I had been a ruthless accumulator of things. Everything was piling up, especially books. Though our apartment is fairly well organized and generally clean, I couldn’t help but notice a kind of burden my pack-rat lifestyle was reeking on my mind. I also wondered if there was other unforeseen benefits that might occur if I take the plunge into a more minimalistic lifestyle, purge myself of all my “just in case” items, and put an end to the distraction they cause.
This train of thinking began a few years ago after reading Mari Kondo’s The Life-Changing Magic of Tidying Up:The Japanese Art of Decluttering and Organizing, but really came into focus when I recently read Goodbye, Things: The New Japanese Minimalism by Fumio Sasaki. Whereas Kondo is well known for her “Spark Joy” approach to discarding clutter, Sasaki take her approach much further: What if we got rid of even those items that do “Spark Joy”? What if we break down everything to the bare necessities.
I started at the most difficult location for me: the bookshelf. Books are like babies to me, and a book culling is pretty much an affront to everything I believe in. Books, read and unread, represent knowledge. Discarding one is like purposely denying yourself some necessary wisdom. If I could only read and reread every book in my collection, I could gain some kinda of insight into the meaning of life! Or so I thought. The reality is that there were many books on my shelf I had ignored for almost a decade and the chances of me rereading a paperback I hated the first time was highly unlikely.
So I started a full on purge of my collection, thinning out my shelves considerably. Over 30 books whisked away, ready to be sold to Book Off for little to know financial gain. I felt lighter, and my bookshelf could breath again. I haven’t yet regretted parting ways with any of those books.

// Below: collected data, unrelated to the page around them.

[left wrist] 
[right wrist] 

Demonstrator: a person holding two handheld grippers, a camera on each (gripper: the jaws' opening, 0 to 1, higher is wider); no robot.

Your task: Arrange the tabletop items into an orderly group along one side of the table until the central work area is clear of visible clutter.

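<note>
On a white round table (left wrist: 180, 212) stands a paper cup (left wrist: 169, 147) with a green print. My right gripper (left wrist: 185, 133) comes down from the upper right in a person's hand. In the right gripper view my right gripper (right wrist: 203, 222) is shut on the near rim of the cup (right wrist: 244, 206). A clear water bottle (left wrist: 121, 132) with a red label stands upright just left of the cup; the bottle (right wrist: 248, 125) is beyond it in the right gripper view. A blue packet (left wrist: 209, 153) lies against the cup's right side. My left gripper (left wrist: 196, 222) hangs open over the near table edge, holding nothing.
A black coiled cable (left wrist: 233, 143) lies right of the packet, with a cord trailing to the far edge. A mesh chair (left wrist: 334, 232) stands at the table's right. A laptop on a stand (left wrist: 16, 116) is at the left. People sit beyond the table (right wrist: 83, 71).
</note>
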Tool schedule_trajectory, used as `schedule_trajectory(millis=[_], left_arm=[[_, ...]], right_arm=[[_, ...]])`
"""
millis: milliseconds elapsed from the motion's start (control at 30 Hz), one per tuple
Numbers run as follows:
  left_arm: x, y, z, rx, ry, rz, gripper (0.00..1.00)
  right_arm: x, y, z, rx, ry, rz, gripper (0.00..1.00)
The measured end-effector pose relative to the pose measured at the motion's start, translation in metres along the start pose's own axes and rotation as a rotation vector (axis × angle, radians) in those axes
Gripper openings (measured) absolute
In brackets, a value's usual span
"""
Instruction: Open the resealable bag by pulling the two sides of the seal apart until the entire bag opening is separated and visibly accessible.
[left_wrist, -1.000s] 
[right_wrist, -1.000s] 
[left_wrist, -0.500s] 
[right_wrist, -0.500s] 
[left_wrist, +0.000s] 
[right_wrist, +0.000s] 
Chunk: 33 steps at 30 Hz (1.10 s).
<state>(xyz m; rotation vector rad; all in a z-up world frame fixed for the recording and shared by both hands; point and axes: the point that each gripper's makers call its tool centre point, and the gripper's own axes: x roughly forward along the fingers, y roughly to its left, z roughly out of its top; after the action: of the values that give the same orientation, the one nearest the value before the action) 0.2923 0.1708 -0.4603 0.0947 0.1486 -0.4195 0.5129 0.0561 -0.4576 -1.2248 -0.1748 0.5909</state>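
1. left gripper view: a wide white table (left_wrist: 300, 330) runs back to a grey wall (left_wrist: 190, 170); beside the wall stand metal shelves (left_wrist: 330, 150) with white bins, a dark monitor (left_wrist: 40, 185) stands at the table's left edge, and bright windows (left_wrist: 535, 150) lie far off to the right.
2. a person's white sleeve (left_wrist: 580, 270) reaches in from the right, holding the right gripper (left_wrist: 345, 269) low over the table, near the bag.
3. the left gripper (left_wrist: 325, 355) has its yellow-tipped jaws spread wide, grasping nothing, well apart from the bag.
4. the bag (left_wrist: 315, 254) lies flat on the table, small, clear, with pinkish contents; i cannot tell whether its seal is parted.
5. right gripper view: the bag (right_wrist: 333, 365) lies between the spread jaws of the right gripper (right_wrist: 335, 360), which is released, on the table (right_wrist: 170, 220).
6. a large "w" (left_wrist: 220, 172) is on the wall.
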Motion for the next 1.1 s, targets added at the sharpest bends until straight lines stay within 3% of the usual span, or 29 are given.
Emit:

This unwanted accumulation had begun to spill over into my digital world as well. Apps filled my life and my phone to the brink, so much so that even the folders I was separating them into became too cumbersome. I started with the biggest distracted in modern life: Social Media.
Twitter had become an obsession with me. Not tweeting itself, but just the constant threat of my Twitter feed accumulating while I slept. I would wake in the morning and spend nearly an hour scanning through every tweet. I was a tweet accumulator, my attention span becoming more akin to a moth fluttering between two lanterns. It had to end.
I opted for app deletion rather than full scale account termination. My blog posts and the occasional Instagram pic still get redirected to Twitter. But it’s available on my desktop as a kind of guilty pleasure, one that I have yet to indulge in 2 months after the fact. Twitter joins Facebook in my app dustbin. This also keeps me from overreaching on my data plan.
It didn’t end with my smartphone. I took my minimalism even on step further on my already sparse Linux netbook. I removed so much bloat and stripped this machine to its core. Basically, I run everything out of the terminal. Everything! I removed my graphical file manager. It’s no longer an option. I don’t need a bloaty third wheel like Firefox, especially when this old netbook barely has the specs to load a java applet. If I need to browse the web, I do it 1989 style, text only, with w3m. In fact, I am writing this post in the terminal, on WordGrinder, and uploading to my site via WP-CLI (a command line interface for WordPress).
Basically, I turned my Toshiba NB205-N210 mini notebook (purchased for 300 USD a decade ago) into the ultimate Linux learning machine. Almost everything has to be done through the terminal. No shortcuts.
So my bookshelf is more sparse, my smartphone addiction less pronounced, and my Linux laptop ready to guide me to the LPIC-2 certification sometime next year. Happy Spring!